[What the task requires]
Set down exactly, from the records below, the line with "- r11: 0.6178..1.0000" through the line with "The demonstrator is", and nothing else.

== Data to process

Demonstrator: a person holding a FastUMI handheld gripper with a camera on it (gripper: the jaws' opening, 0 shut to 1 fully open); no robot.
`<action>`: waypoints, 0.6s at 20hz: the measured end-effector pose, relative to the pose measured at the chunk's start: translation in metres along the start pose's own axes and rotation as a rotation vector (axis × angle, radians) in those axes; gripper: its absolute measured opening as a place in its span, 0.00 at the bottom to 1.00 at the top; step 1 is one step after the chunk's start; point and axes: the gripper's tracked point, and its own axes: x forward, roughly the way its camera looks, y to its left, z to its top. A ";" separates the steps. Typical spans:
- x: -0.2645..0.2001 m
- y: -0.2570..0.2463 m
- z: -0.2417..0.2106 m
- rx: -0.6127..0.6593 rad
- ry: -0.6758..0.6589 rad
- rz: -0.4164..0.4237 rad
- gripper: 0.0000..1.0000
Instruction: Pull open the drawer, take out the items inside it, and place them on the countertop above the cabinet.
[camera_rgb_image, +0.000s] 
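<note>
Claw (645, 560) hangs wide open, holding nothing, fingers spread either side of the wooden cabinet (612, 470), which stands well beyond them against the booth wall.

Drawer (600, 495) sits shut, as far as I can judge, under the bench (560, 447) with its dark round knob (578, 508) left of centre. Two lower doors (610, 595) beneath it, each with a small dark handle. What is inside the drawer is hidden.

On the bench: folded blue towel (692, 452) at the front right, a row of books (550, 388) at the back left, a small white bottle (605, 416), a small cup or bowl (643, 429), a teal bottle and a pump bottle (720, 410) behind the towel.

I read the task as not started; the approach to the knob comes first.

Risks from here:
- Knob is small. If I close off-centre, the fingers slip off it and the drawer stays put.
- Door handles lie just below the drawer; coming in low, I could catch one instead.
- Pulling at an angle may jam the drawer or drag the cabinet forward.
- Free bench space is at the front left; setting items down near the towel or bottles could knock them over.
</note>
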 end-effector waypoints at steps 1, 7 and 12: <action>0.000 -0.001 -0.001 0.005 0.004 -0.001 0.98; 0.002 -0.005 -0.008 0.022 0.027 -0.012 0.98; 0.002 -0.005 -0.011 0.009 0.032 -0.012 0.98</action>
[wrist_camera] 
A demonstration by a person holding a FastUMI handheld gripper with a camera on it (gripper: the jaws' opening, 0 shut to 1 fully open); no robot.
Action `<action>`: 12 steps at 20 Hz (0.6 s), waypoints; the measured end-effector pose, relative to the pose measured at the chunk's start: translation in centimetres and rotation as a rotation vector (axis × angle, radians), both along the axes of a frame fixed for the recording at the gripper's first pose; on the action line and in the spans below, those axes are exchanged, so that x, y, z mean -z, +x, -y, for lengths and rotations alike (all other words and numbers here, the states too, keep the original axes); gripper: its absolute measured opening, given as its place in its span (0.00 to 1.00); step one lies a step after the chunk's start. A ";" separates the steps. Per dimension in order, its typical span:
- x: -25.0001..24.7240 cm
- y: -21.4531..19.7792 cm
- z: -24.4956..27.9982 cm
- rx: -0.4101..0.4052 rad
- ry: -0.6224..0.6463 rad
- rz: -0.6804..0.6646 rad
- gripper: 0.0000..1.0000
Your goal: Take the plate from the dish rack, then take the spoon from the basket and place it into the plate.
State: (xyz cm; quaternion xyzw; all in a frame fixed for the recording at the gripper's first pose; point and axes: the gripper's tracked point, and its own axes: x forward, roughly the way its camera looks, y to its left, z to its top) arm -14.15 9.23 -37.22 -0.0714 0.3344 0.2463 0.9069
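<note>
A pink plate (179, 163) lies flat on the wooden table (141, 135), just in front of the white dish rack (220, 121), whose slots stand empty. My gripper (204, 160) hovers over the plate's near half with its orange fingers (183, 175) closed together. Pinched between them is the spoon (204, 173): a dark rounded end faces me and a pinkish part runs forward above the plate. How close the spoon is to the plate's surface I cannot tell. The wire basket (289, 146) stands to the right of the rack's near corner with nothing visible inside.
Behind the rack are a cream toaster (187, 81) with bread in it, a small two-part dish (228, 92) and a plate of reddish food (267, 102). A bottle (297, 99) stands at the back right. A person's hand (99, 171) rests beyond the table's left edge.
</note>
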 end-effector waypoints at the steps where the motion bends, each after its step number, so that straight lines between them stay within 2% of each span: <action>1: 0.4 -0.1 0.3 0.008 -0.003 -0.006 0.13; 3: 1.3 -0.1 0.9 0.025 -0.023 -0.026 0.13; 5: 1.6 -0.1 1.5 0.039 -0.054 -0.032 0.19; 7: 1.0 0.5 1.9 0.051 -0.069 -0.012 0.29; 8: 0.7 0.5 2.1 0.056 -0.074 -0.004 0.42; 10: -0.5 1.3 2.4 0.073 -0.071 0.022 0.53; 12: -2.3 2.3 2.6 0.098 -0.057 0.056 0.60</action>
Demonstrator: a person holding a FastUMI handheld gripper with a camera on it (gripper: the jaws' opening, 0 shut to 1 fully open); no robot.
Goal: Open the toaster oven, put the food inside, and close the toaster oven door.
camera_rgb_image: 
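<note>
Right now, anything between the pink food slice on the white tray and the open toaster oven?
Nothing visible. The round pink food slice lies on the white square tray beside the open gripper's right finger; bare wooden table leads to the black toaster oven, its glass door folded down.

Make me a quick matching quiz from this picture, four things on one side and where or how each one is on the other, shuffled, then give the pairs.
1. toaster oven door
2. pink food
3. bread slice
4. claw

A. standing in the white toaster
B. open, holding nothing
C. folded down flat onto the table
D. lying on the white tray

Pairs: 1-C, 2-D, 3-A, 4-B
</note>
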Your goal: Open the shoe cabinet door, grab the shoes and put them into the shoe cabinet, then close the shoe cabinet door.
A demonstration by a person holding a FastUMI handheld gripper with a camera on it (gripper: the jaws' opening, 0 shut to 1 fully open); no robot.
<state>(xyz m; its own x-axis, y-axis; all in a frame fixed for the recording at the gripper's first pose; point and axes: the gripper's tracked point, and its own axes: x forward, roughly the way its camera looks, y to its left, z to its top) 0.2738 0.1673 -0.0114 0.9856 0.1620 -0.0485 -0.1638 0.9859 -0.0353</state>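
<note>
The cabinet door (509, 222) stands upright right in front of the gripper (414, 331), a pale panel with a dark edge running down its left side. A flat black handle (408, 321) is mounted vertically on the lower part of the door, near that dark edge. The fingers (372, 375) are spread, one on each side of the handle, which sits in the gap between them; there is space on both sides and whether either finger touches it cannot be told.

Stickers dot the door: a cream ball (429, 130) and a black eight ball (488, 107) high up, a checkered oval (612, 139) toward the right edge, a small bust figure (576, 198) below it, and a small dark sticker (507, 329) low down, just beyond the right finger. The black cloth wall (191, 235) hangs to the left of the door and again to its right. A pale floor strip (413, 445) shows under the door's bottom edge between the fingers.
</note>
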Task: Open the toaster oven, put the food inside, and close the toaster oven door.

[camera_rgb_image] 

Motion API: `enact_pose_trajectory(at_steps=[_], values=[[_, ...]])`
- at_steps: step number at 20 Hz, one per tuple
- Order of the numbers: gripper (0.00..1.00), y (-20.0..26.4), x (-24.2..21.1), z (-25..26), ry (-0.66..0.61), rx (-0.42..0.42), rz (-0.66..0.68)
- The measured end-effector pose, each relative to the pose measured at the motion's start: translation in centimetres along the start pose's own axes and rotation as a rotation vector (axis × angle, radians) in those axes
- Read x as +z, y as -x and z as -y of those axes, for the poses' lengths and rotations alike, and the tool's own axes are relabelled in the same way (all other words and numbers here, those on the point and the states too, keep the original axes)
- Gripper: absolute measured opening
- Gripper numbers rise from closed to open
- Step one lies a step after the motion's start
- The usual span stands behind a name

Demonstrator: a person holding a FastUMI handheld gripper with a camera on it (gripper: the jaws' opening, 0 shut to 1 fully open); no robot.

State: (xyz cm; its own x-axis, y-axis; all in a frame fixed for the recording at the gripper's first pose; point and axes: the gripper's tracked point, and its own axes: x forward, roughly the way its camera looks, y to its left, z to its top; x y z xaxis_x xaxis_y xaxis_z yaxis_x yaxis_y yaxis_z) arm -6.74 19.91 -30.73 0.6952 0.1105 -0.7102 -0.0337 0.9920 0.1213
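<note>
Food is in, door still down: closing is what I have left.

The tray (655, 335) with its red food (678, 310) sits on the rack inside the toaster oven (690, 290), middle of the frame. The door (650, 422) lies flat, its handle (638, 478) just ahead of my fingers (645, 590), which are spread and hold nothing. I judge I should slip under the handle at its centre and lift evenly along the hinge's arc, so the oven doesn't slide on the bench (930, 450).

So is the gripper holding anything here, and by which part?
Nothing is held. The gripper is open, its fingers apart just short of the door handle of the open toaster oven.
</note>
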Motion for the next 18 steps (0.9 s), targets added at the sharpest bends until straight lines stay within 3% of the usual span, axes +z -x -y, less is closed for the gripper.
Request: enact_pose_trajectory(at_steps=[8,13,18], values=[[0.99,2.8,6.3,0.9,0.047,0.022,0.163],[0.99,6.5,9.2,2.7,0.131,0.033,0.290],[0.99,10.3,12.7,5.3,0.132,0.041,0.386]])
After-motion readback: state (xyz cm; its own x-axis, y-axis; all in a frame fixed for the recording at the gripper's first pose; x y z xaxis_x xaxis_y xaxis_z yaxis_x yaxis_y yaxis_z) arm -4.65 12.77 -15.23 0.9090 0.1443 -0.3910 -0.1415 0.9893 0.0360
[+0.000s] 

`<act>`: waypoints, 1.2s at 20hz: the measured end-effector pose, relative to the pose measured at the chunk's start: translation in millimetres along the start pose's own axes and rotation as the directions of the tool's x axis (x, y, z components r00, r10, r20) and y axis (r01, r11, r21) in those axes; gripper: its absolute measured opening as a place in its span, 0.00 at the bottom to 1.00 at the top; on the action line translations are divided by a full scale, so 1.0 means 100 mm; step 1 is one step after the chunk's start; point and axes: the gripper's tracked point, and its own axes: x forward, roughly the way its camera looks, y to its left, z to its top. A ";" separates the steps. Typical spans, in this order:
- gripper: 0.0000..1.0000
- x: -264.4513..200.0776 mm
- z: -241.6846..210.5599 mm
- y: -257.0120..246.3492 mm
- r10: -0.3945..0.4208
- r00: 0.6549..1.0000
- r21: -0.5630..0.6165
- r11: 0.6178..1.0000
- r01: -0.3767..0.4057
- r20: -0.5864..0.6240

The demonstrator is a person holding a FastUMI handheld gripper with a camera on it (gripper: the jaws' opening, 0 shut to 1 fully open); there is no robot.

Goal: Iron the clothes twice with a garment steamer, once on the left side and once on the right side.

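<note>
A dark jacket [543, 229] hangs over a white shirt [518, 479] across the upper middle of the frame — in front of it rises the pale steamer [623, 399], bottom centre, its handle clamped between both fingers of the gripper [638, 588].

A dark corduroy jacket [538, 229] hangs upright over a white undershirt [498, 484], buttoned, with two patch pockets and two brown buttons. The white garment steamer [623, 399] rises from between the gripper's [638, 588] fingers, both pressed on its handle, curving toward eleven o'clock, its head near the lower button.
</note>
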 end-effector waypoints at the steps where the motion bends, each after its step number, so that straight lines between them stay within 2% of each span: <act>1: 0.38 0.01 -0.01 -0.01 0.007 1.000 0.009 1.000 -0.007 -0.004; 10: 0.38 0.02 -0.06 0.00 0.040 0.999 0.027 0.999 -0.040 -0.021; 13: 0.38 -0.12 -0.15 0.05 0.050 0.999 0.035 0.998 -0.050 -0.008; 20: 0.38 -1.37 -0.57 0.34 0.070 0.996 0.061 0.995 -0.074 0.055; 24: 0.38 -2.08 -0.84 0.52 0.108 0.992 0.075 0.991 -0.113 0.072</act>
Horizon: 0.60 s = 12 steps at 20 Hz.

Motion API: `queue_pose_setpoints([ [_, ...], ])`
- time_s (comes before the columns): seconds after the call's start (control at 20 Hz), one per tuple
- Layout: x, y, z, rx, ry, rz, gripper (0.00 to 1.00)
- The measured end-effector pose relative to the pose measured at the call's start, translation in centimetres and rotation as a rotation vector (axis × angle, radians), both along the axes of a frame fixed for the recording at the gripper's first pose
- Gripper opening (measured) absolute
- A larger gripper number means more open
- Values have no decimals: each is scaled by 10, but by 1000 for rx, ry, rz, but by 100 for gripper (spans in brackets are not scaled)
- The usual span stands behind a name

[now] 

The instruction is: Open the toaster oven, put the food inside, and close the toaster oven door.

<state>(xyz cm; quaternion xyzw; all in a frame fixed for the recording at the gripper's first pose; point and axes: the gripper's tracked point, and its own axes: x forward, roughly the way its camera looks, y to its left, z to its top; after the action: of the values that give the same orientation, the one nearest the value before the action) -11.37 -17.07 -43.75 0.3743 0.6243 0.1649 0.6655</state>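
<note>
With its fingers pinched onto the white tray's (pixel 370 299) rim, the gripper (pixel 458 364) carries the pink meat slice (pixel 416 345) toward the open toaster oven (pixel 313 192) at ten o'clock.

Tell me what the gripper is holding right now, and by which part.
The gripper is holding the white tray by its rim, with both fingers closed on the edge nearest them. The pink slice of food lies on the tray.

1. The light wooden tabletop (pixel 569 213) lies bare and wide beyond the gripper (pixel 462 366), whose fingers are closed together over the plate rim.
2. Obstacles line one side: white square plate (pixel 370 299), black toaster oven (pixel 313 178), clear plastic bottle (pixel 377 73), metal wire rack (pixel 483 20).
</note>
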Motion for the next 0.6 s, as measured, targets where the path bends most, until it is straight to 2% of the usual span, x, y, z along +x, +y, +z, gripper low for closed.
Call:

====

[Exercise solution]
- r11: 0.6178..1.0000
- r01: -0.3767..0.4057
- r20: -0.5864..0.6240

The demonstrator is a person holding a FastUMI handheld gripper with a camera on it (gripper: the jaws' opening, 0 shut to 1 fully open); there is no robot.

The full answer has now been given.